The first thing to bear in mind is that we exaggerate the separation of the emotion and the will as two distinct faculties of operation--some kind of misshapen two-headed monster... I believe that a legitimate understanding of what is happening here can preserve the grand union between emotion and will.
Without the will, marriage is a mockery, without emotion, it is a drudgery. You need both.
In the same chapter Ravi talked about his initial disgreement with one of his professors that love is hard work, but after long years of being married, he assented that his professor was right. And like Ravi in his younger days, I find it incredible to think that loving another can be so hard to do. But then I looked around me and I started to see clues as to why that is true.
My parents celebrated their thirtieth wedding anniversary earlier this year. As a child who has the privilege of observing upclose the domestic interactions between two people over almost thirty years, I could vouch for at least one married couple that marriage is hard work most of the time, if not all the time.
While I do not know of a couple more devoted to each other than my parents, I also know that their marriage hasn't been smooth sailing through the years.

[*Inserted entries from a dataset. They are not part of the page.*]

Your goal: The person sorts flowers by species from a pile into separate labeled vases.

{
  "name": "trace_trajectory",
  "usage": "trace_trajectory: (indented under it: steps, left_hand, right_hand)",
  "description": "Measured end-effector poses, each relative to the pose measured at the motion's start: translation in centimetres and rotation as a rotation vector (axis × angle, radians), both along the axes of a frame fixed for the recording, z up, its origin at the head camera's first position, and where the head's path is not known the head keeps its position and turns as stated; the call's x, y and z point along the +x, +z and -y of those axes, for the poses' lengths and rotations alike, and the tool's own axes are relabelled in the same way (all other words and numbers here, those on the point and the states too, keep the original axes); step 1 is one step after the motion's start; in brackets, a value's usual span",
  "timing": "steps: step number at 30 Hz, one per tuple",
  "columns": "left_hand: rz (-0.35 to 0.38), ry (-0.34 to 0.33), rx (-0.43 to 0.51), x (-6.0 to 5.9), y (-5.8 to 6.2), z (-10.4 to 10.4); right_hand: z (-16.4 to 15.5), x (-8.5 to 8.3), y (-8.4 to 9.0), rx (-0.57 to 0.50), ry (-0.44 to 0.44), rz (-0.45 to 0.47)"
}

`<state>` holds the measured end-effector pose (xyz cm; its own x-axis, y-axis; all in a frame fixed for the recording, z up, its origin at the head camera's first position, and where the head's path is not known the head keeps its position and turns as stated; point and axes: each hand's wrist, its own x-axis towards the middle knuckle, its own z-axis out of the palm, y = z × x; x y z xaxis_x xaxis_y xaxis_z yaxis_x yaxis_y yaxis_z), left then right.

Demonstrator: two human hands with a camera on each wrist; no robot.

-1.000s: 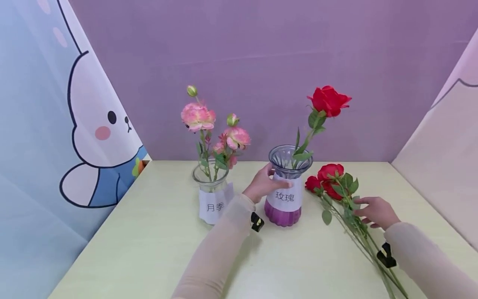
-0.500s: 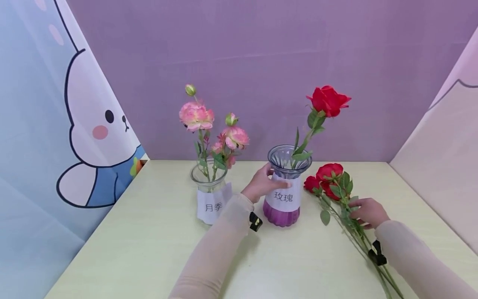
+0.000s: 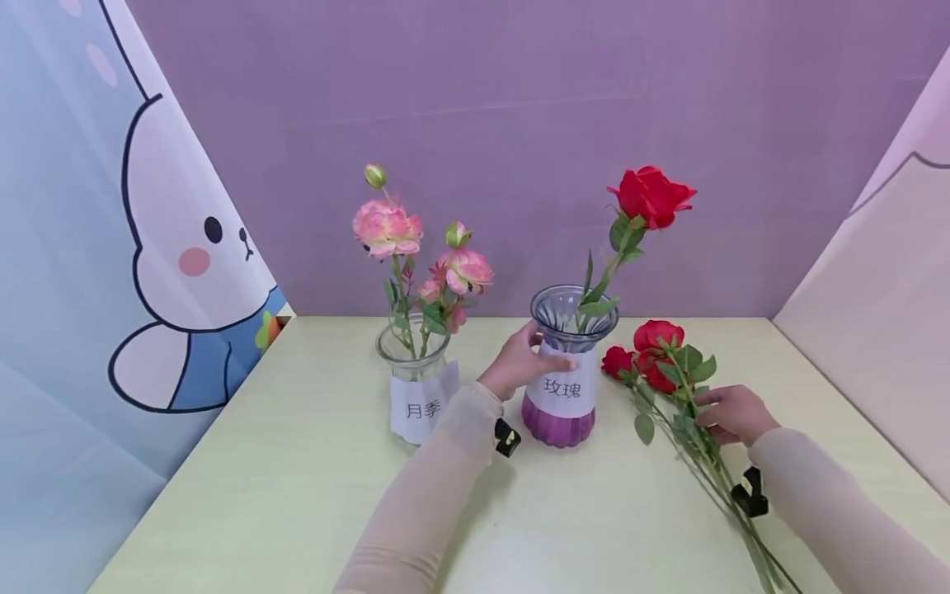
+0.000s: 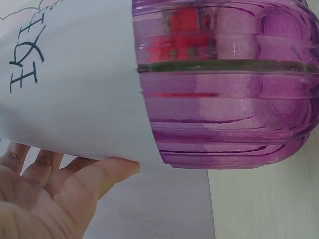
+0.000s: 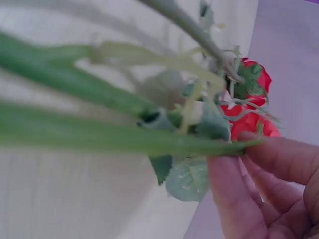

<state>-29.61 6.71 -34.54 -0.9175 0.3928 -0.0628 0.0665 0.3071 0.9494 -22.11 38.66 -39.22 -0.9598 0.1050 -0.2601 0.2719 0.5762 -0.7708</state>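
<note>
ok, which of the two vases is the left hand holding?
The purple vase with one upright red rose; the left hand grips its neck. The clear vase stands untouched.

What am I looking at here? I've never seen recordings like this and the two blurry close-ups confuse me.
There is no machine: a person wears three cameras. The wide picture comes from the head camera, looking down at a pale green table. The two close-ups come from cameras on the wrists.

The left hand grips the purple glass vase at its paper label; one red rose stands in it. The left wrist view shows that vase from very near, with the palm below it.

The right hand holds the stems of a bunch of red roses lying on the table; the right wrist view shows those stems, blurred.

Beside the purple vase stands a clear vase with pink flowers.
</note>
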Motion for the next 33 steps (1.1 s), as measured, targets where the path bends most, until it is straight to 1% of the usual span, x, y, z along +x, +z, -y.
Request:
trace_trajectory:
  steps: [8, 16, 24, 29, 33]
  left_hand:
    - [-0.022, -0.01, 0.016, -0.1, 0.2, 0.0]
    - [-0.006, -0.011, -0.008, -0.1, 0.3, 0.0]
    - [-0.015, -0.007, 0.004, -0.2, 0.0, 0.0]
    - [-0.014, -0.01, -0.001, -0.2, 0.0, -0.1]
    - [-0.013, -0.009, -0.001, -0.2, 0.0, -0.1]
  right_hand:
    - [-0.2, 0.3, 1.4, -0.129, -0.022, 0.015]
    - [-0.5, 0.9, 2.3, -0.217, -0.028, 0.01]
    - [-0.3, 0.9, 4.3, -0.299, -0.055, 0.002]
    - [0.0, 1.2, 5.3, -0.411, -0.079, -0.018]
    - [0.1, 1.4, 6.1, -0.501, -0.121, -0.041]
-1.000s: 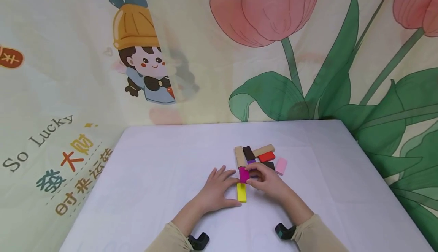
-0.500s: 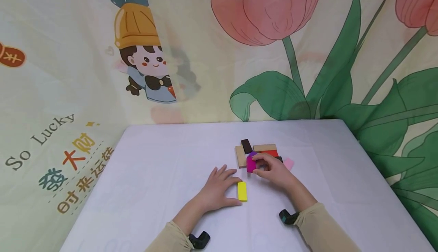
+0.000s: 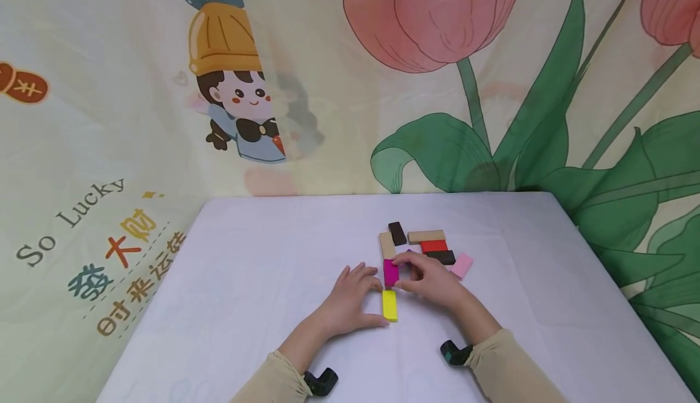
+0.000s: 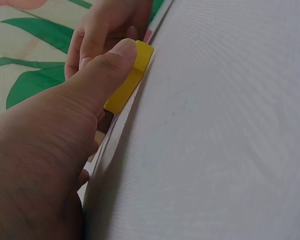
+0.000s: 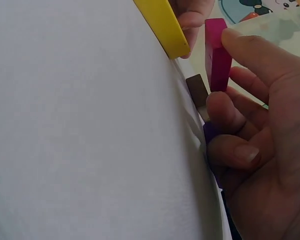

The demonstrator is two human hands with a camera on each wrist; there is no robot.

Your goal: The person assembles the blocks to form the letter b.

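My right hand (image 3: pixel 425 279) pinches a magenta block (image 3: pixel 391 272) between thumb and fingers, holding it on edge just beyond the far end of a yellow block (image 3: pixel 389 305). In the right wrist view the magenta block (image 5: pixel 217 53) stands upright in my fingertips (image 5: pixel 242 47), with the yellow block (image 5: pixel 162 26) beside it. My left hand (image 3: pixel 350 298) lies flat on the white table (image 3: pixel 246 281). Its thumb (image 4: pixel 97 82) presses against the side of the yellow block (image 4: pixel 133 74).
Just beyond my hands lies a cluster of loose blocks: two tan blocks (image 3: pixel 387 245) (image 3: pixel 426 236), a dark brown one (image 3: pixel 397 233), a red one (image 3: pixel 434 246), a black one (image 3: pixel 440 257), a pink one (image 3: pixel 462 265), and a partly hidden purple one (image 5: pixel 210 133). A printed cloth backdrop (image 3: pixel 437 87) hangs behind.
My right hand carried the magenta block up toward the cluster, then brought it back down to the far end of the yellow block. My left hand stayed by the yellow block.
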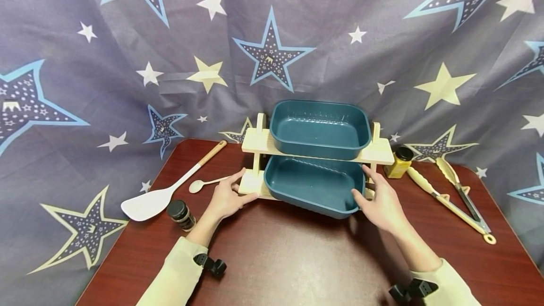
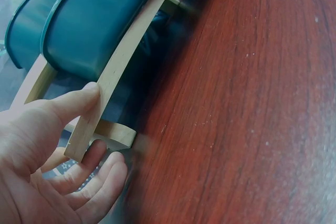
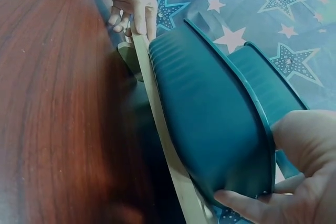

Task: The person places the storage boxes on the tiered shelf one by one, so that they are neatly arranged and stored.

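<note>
A two-tier light wooden rack (image 1: 382, 152) stands at the back of the table. On its top shelf sits a blue-green rectangular baking dish (image 1: 320, 149). A matching lower dish (image 1: 312, 188) rests on the bottom shelf, skewed, its right front corner jutting past the shelf edge. My left hand (image 1: 225, 199) pinches the left end of the bottom shelf board (image 2: 107, 80), thumb above and fingers beneath. At the lower dish's right end, my right hand (image 1: 384, 206) grips it, with the thumb at the rim and a finger low on the wall (image 3: 220, 177).
Left of the rack lie a white spatula (image 1: 148, 203) with a wooden handle, a small pale spoon (image 1: 196, 186) and a black-capped spice jar (image 1: 182, 215). To the right are a yellow jar (image 1: 398, 164) and tongs (image 1: 459, 209). A star-patterned curtain (image 1: 327, 32) hangs right behind.
</note>
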The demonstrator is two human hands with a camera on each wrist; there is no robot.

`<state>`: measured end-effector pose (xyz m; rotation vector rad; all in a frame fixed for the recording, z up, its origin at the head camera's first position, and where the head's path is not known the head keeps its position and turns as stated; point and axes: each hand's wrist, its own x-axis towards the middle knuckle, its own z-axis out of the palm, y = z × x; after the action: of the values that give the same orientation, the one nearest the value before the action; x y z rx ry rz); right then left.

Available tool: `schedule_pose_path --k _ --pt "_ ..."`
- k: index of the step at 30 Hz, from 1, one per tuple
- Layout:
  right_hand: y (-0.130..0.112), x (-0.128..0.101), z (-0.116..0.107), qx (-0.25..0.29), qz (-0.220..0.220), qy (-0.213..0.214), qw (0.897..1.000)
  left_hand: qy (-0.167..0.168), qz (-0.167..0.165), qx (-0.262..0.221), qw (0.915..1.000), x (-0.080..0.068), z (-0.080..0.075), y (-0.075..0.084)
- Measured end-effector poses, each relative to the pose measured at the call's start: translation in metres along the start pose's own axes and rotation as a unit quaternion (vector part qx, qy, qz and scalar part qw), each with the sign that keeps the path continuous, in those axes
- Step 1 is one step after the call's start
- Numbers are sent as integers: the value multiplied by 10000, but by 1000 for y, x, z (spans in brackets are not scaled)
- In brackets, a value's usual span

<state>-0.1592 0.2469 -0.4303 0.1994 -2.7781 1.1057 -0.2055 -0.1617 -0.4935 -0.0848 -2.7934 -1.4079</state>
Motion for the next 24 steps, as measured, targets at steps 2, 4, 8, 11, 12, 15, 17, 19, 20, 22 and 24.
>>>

But one image stands out strongly in my mind that serves as a hint to what marriage is really about. And that is the picture of my father serving up a hot cup of milk on the table beside my mother as she unwinds at the end of the day--even after thirty years of being married to the same woman, whose beauty and charm mustn't have stay the same as when they first met. Sometimes he would either forget out of busyness or abstain out of intentional withdrawal from a fresh argument. Other times he would make that deferential cup of milk despite all that. And that clearly demonstrates for me the role of the will in marriage, especially when witnessed over a long period of time.
Ravi continued by saying:
Chivalry in love has nothing to do with the sweetness of the appearance. It has everything to do with the tenderness of a heart determined to serve. That is the first hard lesson to learn.
And I believe my father learned that lesson well from the start. It couldn't have been a fortunate accident the way he treats his wife. Because I know my father's temperaments well, I know a lot of will is involved in his loving my mother throughout their marriage, no matter how loveable a woman such as my mother is.
I didn't know better. But that's my first hard lesson there, knowing that loving another means dying to ourselves--on a daily basis.